So, yeah, I don’t like that sort of thing. I also don’t like being lectured or preached to, especially considering the fact that the film is basically aimed at kids, and I firmly believe that such things are the kiss of death for anything that hopes to attract a younger audience. When I was a tiny little kidlet myself the ending just sort of puzzled me, but it wasn’t too long afterwards that I realized what was going on, and I resented it. Moreover, I was offended by it. You might even say I felt betrayed. The rest of the movie is so good, and then hey, message time! Time for a bit of indoctrination, kids; gotta get this doctrine into your tender little brains! Even if I was a Christian myself (I’m not), I’m pretty sure I would have gotten mad about this, because dang it all, I don’t watch movies for that sort of thing. For that matter, I don’t know anyone who does – I mean, if you’ve already subscribed to the religion, you’ve already been given the message, and if you haven’t, you don’t want the message; at any rate, not like that. If you’re going to preach at me, be so good as to do so in a straightforward manner, don’t sucker-punch me with it when I’m least expecting it and have absolutely no reason to. That is rude, and bad storytelling, and, for that matter, no way to deliver any sort of religious philosophy, if such is your intention.
So as I started to understand the ending, I began to dislike it. And gradually the ending began to overshadow the rest of the film for me, until finally I took to avoiding The Selfish Giant entirely. This was not without some regret – I’d still hum the songs to myself every now and then; I’d still think wistfully of the rest of the story, but that damn ending – faaugh!
Mind you, having rewatched it with the benefit of years, I’m a bit more mature about the whole thing now.
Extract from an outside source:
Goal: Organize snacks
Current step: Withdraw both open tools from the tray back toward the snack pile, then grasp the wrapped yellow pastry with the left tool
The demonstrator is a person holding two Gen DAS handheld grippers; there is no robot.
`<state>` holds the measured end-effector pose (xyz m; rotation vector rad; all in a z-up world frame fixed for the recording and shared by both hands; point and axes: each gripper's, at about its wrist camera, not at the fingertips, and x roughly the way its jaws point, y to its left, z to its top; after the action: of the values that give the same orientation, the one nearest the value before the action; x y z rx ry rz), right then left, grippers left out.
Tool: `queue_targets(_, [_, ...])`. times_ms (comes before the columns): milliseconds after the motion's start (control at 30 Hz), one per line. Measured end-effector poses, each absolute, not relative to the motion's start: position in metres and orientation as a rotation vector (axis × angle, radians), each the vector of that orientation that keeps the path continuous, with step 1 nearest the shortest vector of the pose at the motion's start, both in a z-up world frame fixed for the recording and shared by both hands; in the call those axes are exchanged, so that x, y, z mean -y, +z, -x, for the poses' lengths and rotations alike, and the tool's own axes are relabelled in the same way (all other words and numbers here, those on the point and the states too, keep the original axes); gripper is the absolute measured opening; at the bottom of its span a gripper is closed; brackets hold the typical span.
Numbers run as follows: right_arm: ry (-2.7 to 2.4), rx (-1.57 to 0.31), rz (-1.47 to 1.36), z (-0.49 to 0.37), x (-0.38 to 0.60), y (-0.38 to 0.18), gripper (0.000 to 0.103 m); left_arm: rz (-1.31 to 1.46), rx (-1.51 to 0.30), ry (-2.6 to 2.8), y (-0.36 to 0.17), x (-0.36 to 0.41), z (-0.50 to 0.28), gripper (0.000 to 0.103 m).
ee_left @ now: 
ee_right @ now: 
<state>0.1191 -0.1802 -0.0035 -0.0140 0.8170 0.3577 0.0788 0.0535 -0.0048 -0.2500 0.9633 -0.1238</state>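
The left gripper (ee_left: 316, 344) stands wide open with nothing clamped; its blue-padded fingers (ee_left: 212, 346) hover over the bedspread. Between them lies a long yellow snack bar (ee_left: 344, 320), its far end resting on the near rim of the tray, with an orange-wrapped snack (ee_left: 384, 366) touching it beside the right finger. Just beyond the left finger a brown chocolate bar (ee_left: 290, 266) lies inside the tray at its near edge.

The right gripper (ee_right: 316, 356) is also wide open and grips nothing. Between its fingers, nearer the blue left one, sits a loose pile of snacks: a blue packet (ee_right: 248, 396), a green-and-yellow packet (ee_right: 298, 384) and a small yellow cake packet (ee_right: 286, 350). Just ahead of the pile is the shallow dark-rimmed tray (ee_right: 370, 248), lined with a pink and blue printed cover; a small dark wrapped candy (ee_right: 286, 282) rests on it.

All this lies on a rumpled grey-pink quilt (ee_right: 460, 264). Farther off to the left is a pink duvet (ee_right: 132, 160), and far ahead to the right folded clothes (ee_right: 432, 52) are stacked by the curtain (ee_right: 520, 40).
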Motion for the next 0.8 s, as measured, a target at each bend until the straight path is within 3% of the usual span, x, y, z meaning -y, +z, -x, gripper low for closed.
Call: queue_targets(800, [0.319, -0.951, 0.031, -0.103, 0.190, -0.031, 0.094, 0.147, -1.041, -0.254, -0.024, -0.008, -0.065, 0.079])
I know the ending’s there, and I can accept it as part of the film. But I can’t wholeheartedly enjoy The Selfish Giant in the way that I should be able to, because even now I can’t help but go “aw crap, here it comes” as its end approaches. It’s not exactly a fatal flaw, but it is a significant one, and one that I personally have never been able to entirely overlook.
Really, though, this is not necessarily the fault of the film itself – it’s an adaptation of an already-existing work, after all, and the original story ended that way, too. I can fault the filmmakers for the decision to leave the ending as is (would it really have been so hard to just excise or alter it a little bit, guys?), but I can’t fault them for unfaithfulness to the story. If the original Selfish Giant tale happens to be a favorite of yours, ending included, you will most likely have no problem with this adaptation of it.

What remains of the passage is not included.